Data records
....
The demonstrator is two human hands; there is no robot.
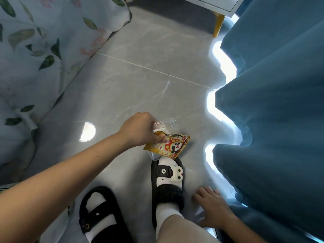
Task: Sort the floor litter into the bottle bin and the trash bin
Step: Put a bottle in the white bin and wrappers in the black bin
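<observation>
My left hand (pixel 140 128) grips a bunch of litter above the grey floor: a yellow snack wrapper (pixel 171 146) with a panda picture and a clear plastic bag (pixel 166 124) bunched with it. The wrapper hangs just above the toe of my right slipper. My right hand (pixel 211 206) reaches low at the lower right, fingers spread and relaxed near the floor beside the blue curtain, holding nothing. No bin is in view.
A bed with a floral cover (pixel 35 58) fills the left side. A blue curtain (pixel 271 102) hangs along the right, with bright light under its hem. My feet in black slippers (pixel 167 183) stand on the tiled floor (pixel 140 85). A white table with a yellow leg (pixel 218 25) stands at the top.
</observation>
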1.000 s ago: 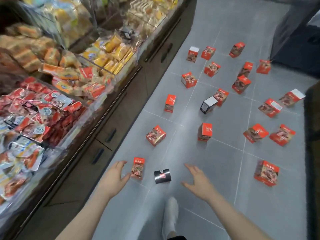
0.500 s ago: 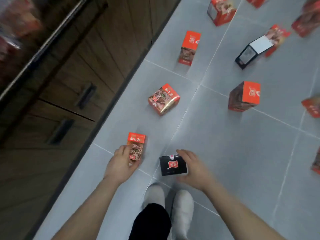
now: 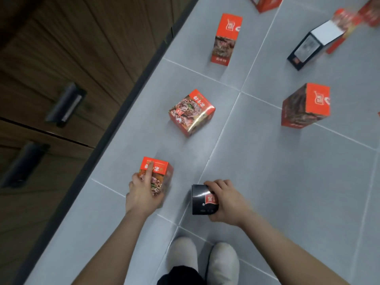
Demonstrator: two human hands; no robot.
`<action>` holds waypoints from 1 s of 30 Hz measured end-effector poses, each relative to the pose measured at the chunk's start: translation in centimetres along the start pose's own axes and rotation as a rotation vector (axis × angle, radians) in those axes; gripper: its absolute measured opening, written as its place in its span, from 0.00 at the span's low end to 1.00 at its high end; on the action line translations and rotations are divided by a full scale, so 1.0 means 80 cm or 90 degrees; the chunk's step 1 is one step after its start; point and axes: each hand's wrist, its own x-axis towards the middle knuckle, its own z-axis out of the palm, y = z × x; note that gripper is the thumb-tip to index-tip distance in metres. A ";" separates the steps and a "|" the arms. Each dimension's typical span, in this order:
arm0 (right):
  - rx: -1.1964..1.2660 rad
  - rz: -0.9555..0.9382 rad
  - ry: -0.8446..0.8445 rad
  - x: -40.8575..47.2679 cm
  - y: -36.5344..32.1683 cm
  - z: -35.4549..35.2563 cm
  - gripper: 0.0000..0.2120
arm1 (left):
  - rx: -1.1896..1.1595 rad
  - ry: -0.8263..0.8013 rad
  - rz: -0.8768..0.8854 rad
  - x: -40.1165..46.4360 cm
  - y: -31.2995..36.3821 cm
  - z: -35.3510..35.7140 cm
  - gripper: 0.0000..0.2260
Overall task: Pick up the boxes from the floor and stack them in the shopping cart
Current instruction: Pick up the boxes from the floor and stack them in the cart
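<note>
1. The left hand (image 3: 144, 194) is curled round a red box (image 3: 157, 173), with one finger laid along its printed top face. The right hand (image 3: 228, 202) is wrapped round a black box (image 3: 202, 199), fingers over the far edge and thumb under the near edge.
2. Both held boxes are located at the tiled floor (image 3: 287, 182), just beyond the shoes (image 3: 202, 262). It cannot be told whether either box has left the floor.
3. The boxes are judged to be light, stiff printed cartons with a smooth, slightly glossy skin. Opposite flat faces should be taken across the narrow span; excessive squeeze is likely to dent the walls.
4. The red box carries an orange-red panel with pale characters above a food photograph. The black box carries a small red label.
5. Further from the shoes, a tilted red box (image 3: 192, 112), two upright red boxes and a black box with a white face remain on the floor. The cabinet (image 3: 61, 79) is to the left of the shoes.
6. The shopping cart is not in view.
</note>
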 end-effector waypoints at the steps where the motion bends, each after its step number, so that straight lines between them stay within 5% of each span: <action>1: 0.018 0.018 0.006 -0.007 -0.007 -0.016 0.41 | 0.006 -0.005 0.012 -0.008 0.005 -0.017 0.41; 18: 0.048 0.012 0.195 -0.266 -0.301 -0.528 0.51 | 0.122 0.139 0.245 -0.252 0.220 -0.566 0.41; 30: 0.006 -0.111 0.247 -0.392 -0.388 -0.657 0.44 | 0.150 0.285 0.242 -0.433 0.249 -0.726 0.40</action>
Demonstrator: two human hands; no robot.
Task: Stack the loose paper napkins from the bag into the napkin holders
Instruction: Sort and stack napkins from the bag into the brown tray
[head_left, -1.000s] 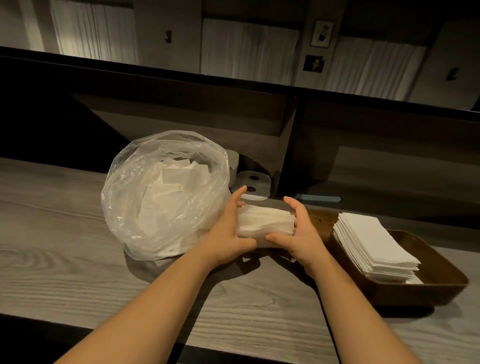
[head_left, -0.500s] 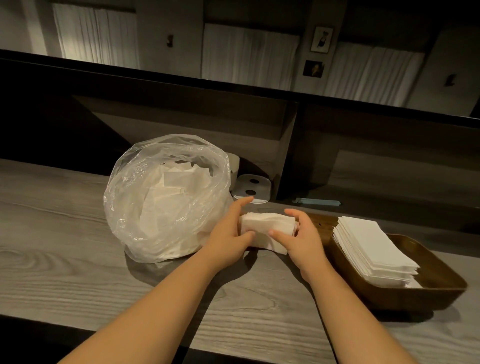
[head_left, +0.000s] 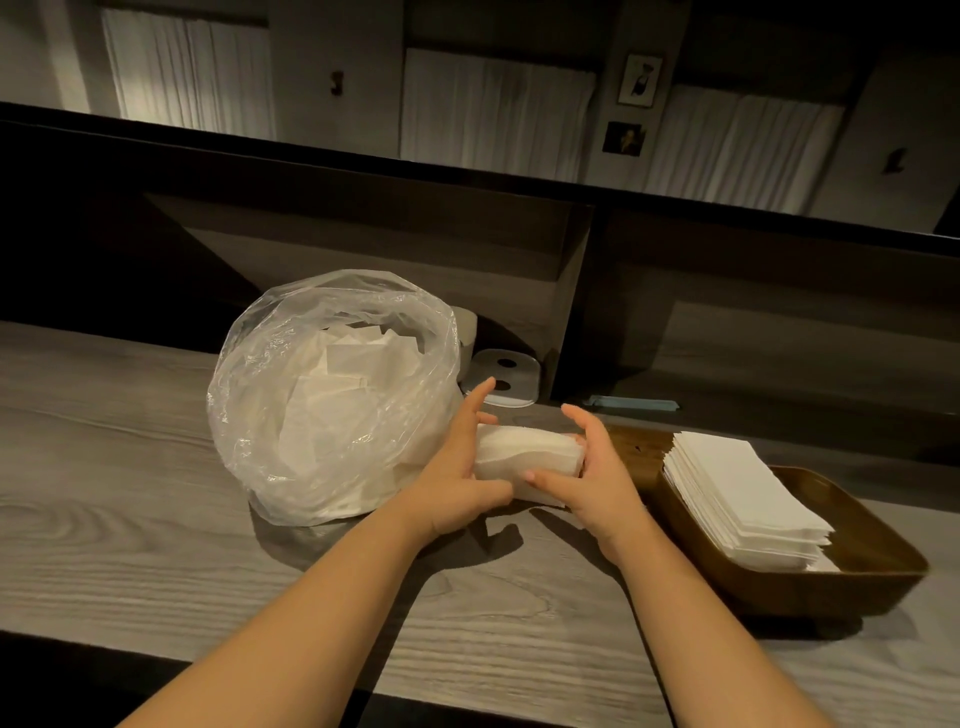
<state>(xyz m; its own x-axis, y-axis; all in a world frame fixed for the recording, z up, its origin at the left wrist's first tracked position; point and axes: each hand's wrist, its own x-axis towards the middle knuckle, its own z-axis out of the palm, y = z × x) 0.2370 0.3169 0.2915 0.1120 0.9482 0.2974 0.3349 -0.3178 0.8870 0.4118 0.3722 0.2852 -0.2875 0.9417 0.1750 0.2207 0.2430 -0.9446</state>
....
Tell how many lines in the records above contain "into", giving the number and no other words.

» **Response for this exercise**
3